Amber: Yes. There's a huge ecosystem of third party vendors for applications to track player activity, to track whether they're clicking on an ad, to track everything, which is great for smaller game developers. They don't have to worry about figuring all this stuff out. They can contract with Upside or Contagient or all these other vendors that's going to do this work for them and it's really good.
Big Fish also uses a lot of these vendors. We also try to do more in house because then we have more control over our data and also we don't have to pay a third party vendor. There's a lot of third party solutions out there for these issues.
Joe: Once again, it seems a lot of this now is mobile play, so a lot of mobile devices. How do you handle mobile testing?
Amber: When I started at Big Fish mobile was not a thing at all. It was all about PC and PC gaming. Now it's all about the mobile. It makes it a lot more difficult, especially for UI testing. For the backend it's pretty much the same, which is one of the reasons I like backend testing. I don't have to worry if it's Mac or if it's Android or if it's a Galaxy or if it's a LG or whatever kind of lollipop, marshmallow, IOS. I don't have to worry about any of that on the backend. Of course when you're testing the front end you have to worry about all that stuff. We have very large game QA team with all sorts of different devices to test to cover all of that.
Joe: Are you sitting around with [inaudible 00:15:53] on your heads playing the games?
Amber: We actually are starting to look into virtual reality, although I don't know a whole lot about what's going on with there. Yes, that is the next big thing.
Joe: You guys hiring?
Amber: We are hiring. Go to jobs, we're hiring.
Joe: Awesome.
Amber: The mobile aspect is it has a lot of competition, but it's a lot of fun too. It's really expanded the gaming universe considerably.
Joe: Very cool. You mentioned backend testing a lot. I'm just thinking API, but are there other kinds of testing or tools you use for backend testing? What is the backend that we're talking about that you're testing?
Amber: When I'm talking about backend usually we're using Java services. We also use PHP services, sort of your basic lamp stack, the old school lamp stack is still a thing. In addition to testing APIs we do a lot of load testing to make sure that our services aren't going to fall over when a game gets big, which we hope they all do.
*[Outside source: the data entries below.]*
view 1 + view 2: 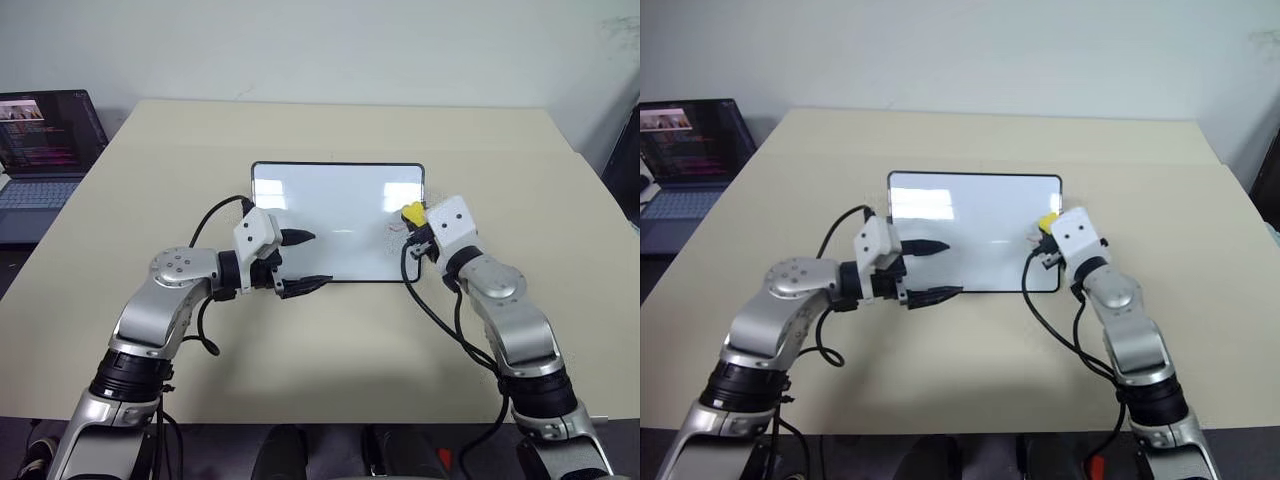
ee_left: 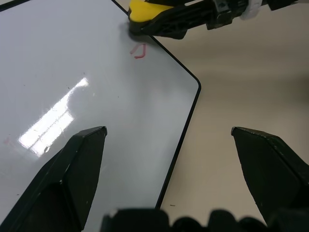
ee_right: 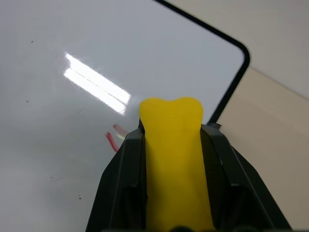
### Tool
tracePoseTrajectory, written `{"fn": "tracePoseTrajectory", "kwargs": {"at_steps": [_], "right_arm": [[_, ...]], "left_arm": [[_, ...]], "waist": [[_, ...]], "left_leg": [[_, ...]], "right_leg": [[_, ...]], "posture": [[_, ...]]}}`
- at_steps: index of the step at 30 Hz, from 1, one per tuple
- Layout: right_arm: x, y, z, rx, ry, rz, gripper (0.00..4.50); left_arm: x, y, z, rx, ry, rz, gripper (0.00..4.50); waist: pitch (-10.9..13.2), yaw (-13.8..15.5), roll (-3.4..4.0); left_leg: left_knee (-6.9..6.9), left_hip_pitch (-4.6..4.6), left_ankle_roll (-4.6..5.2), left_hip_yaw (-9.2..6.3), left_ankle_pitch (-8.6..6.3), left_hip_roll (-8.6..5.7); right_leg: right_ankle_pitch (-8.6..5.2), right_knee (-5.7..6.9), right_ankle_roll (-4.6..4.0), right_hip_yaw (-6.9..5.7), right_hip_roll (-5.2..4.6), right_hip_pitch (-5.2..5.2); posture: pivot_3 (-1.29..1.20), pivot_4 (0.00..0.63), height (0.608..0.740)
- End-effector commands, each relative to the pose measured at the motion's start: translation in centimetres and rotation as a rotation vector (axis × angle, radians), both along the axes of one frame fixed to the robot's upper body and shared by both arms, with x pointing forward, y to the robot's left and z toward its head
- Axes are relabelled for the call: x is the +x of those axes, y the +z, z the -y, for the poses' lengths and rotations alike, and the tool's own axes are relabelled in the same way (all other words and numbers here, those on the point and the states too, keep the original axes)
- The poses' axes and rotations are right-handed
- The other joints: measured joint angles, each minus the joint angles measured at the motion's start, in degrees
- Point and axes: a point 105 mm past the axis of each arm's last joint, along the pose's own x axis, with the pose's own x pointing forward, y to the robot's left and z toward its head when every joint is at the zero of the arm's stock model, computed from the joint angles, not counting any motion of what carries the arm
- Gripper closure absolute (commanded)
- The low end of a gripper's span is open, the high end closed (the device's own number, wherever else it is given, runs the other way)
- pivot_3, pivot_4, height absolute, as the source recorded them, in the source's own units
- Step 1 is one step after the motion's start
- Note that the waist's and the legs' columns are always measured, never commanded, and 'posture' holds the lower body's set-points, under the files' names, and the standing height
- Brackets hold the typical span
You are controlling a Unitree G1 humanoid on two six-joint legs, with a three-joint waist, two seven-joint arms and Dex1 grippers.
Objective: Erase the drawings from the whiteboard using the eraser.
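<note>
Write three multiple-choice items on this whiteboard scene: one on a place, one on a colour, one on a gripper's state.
1. Where is the laptop?
A. at the table's left edge
B. on the whiteboard
C. at the table's right edge

2. What colour is the eraser?
A. blue
B. yellow
C. green

3. How is the left gripper?
A. shut on the eraser
B. shut on a marker
C. open, holding nothing

Answers:
1 A: it shows at the left, beside the table.
2 B: the right gripper clamps a yellow block over the whiteboard, near a red mark.
3 C: its fingers stand wide apart.
</note>
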Motion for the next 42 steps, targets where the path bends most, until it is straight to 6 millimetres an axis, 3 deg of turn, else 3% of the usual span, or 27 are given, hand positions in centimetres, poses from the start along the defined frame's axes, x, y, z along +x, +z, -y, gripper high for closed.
{"fn": "tracePoseTrajectory", "kwargs": {"at_steps": [1, 5, 7, 12, 15, 24, 30, 32, 42], "right_arm": [[0.1, -0.2, -0.4, -0.039, 0.026, -0.018, 3.33], [-0.9, -2.5, -1.3, -0.077, 0.119, -0.142, 3.33], [-0.9, -2.4, -1.2, -0.083, 0.114, -0.13, 3.33], [1.0, 0.9, 0.3, -0.093, -0.021, 0.055, 3.33], [1.1, 1.4, -0.3, -0.095, 0.002, 0.079, 3.33], [-1.7, -3.8, -2.9, -0.217, 0.229, -0.174, 3.33], [1.0, 0.0, -0.5, -0.209, 0.024, 0.023, 3.33], [1.3, 0.2, -0.2, -0.209, 0.008, 0.032, 3.33], [-2.0, -4.3, -0.3, -0.22, 0.157, -0.238, 3.33]], "left_arm": [[-0.5, 1.1, 0.3, -0.007, -0.015, 0.05, 0.0], [-0.7, 1.1, 0.4, -0.009, -0.013, 0.051, 0.0], [-0.7, 1.1, 0.3, -0.01, -0.01, 0.051, 0.0], [-0.8, 1.1, 0.4, -0.012, -0.007, 0.049, 0.0], [-0.8, 1.0, 0.4, -0.013, -0.009, 0.048, 0.0], [-0.8, 1.0, 0.6, -0.017, -0.011, 0.044, 0.0], [-0.8, 0.9, 0.6, -0.018, -0.017, 0.04, 0.0], [-0.8, 0.9, 0.7, -0.017, -0.019, 0.04, 0.0], [-0.8, 0.9, 0.8, -0.022, -0.025, 0.041, 0.0]], "waist": [[-0.01, 0.0, -0.01], [-0.02, -0.05, -0.02], [-0.02, -0.08, -0.03], [-0.02, -0.18, -0.02], [-0.02, -0.04, -0.03], [-0.04, -0.07, -0.05], [-0.04, -0.2, -0.05], [-0.04, -0.07, -0.05], [-0.07, 0.03, -0.1]], "left_leg": [[0.0, 0.0, 0.0, 0.0, 0.0, -0.01], [0.03, 0.12, 0.01, -0.03, 0.0, 0.0], [0.04, 0.16, 0.01, -0.03, 0.0, 0.01], [0.06, 0.21, 0.01, -0.02, 0.01, 0.01], [0.09, 0.18, 0.0, -0.02, 0.02, 0.0], [0.05, 0.16, 0.01, -0.06, 0.01, 0.03], [0.1, 0.22, 0.01, -0.04, 0.03, 0.01], [0.11, 0.22, 0.01, -0.03, 0.04, 0.0], [0.09, 0.17, 0.02, -0.06, 0.03, 0.01]], "right_leg": [[0.0, 0.0, 0.0, 0.0, -0.01, 0.0], [0.0, 0.07, 0.0, 0.04, -0.01, 0.04], [0.0, 0.11, 0.0, 0.02, 0.0, 0.06], [0.01, 0.18, 0.01, 0.04, 0.03, 0.07], [0.03, 0.19, 0.04, 0.04, 0.02, 0.07], [0.03, 0.1, 0.03, 0.02, 0.02, 0.07], [0.07, 0.18, 0.09, 0.05, 0.02, 0.08], [0.09, 0.19, 0.13, 0.05, 0.02, 0.08], [0.11, 0.1, 0.1, 0.05, 0.01, 0.1]], "posture": [[0.0, 0.15, 0.74], [0.0, 0.15, 0.74], [0.0, 0.15, 0.74], [0.0, 0.15, 0.74], [0.0, 0.15, 0.74], [0.0, 0.15, 0.74], [0.0, 0.15, 0.74], [0.0, 0.15, 0.74], [0.0, 0.15, 0.74]]}}
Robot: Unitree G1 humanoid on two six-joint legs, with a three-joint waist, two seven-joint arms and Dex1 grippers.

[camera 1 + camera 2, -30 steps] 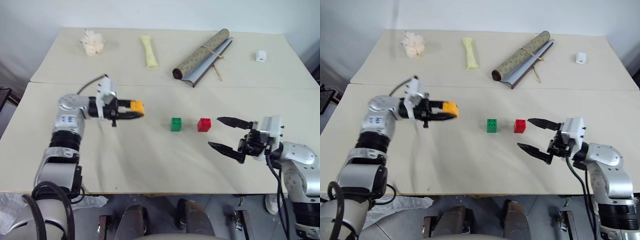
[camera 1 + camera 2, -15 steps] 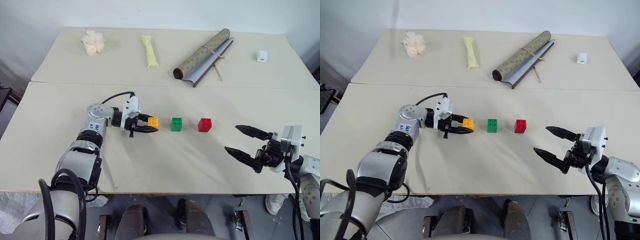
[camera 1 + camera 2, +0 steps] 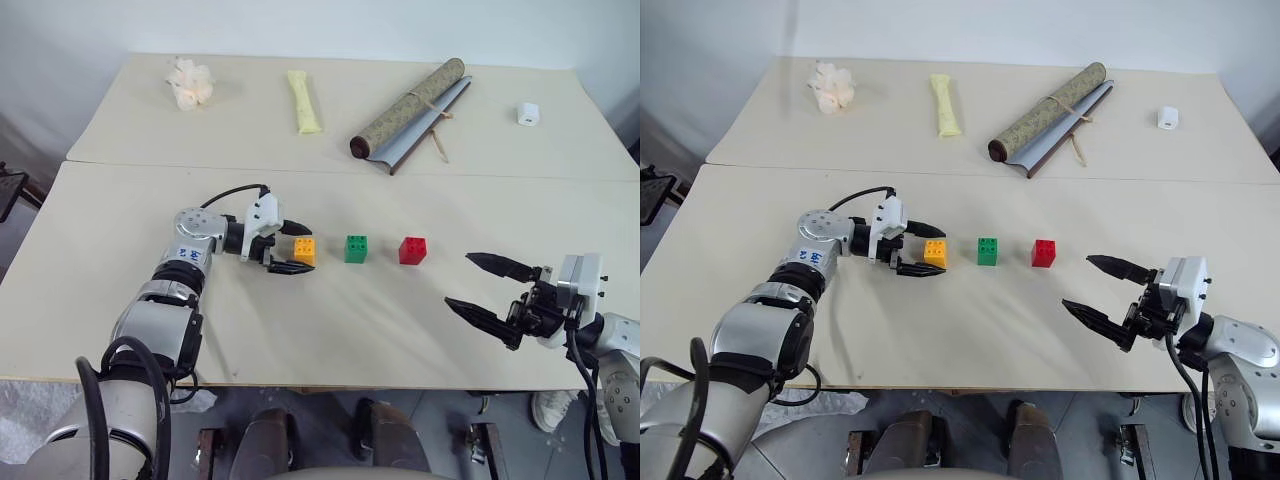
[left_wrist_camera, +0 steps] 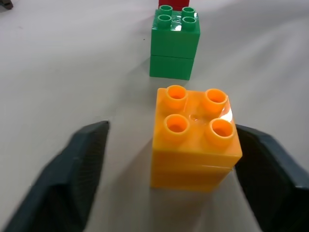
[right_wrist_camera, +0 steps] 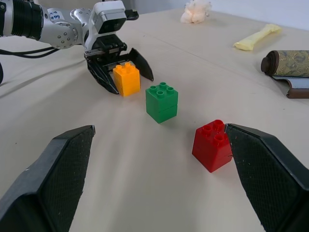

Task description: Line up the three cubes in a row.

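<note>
The cubes stand in a row near the middle of the near table, studs up: the yellow cube on the robot's left, the green cube in the middle, the red cube on the right, each apart from its neighbour. A far table butts against the near one and carries a rolled mat, a pale yellow bag, a crumpled white wad and a small white block, all well apart from the cubes. The left gripper points along the row with its fingers spread to either side of the yellow cube; in the left wrist view the cube sits on the table between the fingers with a clear gap on one side, while on the other side contact cannot be told. The right gripper hovers near the table's front edge, right of the red cube and apart from it, its fingers spread wide with nothing between them.
</note>
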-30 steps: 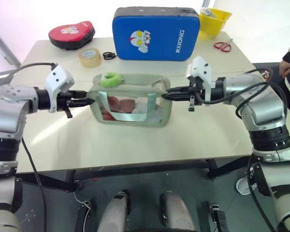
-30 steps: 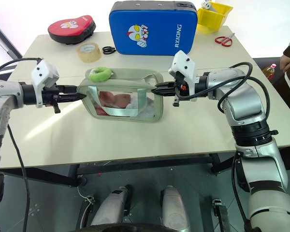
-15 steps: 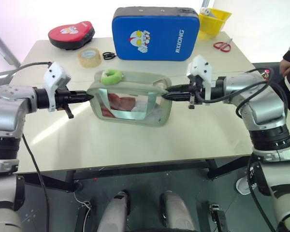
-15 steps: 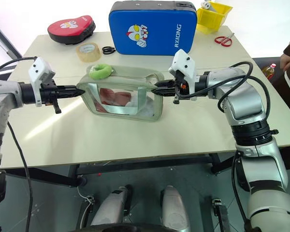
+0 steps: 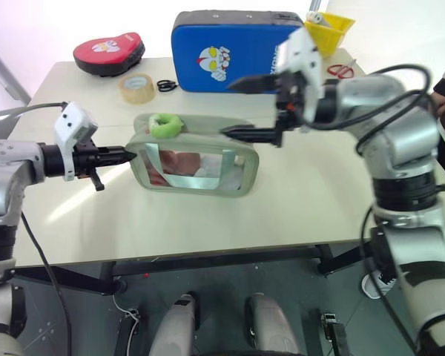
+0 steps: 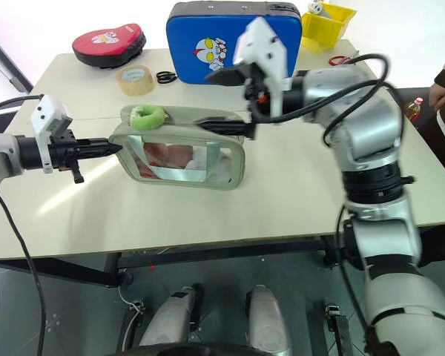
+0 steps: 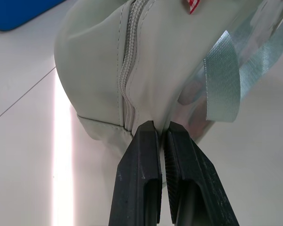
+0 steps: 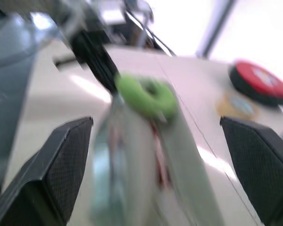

That's also an important part of what I'm testing at Big Fish.
Joe: You mentioned JMeter. How much do you use JMeter and how do you use it for simulating users playing the game or just a service that maybe consumed by a particular game?
Amber: I use it in a couple of ways. When I'm doing general load testing I do try to simulate what a player's session is going to do, so I do a lot of research into what happens when you're actually playing the game and what falls or how many of each call is being made during the session, how many, how long is a standard session, all that sort of stuff. All that goes into making a general load test and then JMeter can then throw all this in and see how many requests we get for regular session play. I do try to mimic actual session play to that extent.
Also it's good for singling out certain calls that maybe have especially glaring performance issues are especially key to the game experience, so singling those out as well in JMeter.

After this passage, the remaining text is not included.